— WHAT IS EXPECTED —
Reproduce every line in the listing that contains the word "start".

— SUPPLIED MATERIAL —
⁂

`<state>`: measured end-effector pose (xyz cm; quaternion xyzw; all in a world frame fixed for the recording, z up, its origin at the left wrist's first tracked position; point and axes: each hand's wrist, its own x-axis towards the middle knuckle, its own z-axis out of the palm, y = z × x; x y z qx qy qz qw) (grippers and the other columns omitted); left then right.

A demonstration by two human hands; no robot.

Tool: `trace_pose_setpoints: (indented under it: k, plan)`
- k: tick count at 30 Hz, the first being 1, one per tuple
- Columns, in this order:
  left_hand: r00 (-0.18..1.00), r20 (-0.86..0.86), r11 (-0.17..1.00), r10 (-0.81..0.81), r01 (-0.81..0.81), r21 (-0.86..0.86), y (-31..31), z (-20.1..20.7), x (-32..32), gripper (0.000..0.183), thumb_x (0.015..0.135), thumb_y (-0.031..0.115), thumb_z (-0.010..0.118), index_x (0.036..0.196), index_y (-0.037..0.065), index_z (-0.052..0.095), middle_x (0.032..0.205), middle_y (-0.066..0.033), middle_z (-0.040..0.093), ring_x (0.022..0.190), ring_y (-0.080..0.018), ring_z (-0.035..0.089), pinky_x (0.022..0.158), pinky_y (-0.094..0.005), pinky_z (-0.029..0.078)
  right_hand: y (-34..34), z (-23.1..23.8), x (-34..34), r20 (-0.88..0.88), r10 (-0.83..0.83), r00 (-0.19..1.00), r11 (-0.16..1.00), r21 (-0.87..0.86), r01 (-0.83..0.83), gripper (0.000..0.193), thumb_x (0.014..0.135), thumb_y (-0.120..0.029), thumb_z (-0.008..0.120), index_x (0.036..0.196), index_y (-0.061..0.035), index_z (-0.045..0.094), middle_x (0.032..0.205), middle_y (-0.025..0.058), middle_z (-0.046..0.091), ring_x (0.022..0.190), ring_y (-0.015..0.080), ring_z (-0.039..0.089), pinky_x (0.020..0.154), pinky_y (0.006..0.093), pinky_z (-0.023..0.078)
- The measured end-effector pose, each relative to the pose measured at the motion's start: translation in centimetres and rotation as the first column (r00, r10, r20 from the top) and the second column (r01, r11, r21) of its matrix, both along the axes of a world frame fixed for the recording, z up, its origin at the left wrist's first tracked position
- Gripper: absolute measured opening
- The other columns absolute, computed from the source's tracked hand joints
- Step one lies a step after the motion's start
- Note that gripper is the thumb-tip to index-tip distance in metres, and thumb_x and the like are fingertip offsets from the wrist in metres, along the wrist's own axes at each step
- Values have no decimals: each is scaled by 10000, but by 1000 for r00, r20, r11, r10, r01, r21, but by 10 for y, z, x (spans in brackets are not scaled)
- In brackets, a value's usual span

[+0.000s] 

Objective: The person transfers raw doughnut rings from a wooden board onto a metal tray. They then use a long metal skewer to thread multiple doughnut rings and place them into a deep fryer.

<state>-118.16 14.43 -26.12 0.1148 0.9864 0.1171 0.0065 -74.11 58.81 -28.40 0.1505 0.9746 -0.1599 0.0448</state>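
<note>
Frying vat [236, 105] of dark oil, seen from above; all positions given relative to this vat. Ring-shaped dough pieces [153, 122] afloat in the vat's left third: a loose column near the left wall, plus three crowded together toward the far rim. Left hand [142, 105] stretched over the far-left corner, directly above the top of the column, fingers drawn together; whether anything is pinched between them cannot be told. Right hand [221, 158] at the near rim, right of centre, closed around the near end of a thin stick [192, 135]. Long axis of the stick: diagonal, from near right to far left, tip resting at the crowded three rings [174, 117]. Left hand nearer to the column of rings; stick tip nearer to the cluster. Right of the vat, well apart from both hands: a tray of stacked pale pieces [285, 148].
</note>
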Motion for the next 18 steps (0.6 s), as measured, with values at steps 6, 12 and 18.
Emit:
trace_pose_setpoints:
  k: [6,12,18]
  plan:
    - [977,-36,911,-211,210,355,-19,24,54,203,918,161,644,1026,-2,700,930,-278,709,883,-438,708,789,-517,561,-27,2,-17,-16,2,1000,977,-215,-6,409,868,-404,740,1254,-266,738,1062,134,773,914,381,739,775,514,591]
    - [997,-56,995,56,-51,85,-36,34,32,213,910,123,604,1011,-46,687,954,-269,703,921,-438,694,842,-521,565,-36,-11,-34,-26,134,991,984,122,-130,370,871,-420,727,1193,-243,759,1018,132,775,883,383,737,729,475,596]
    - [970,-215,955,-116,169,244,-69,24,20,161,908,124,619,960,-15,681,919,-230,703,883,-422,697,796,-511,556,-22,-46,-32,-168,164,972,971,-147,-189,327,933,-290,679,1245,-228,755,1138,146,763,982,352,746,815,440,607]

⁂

— ANSWER FOR THIS EXERCISE —
- The measured end-effector pose, each relative to the pose measured at the motion's start: translation in centimetres and rotation as the first column (r00, r10, r20 from the top) and the second column (r01, r11, r21) of its matrix, both along the axes of a world frame fixed for the recording, z up, its origin at the left wrist's first tracked position
- Step one lies a step after the motion's start

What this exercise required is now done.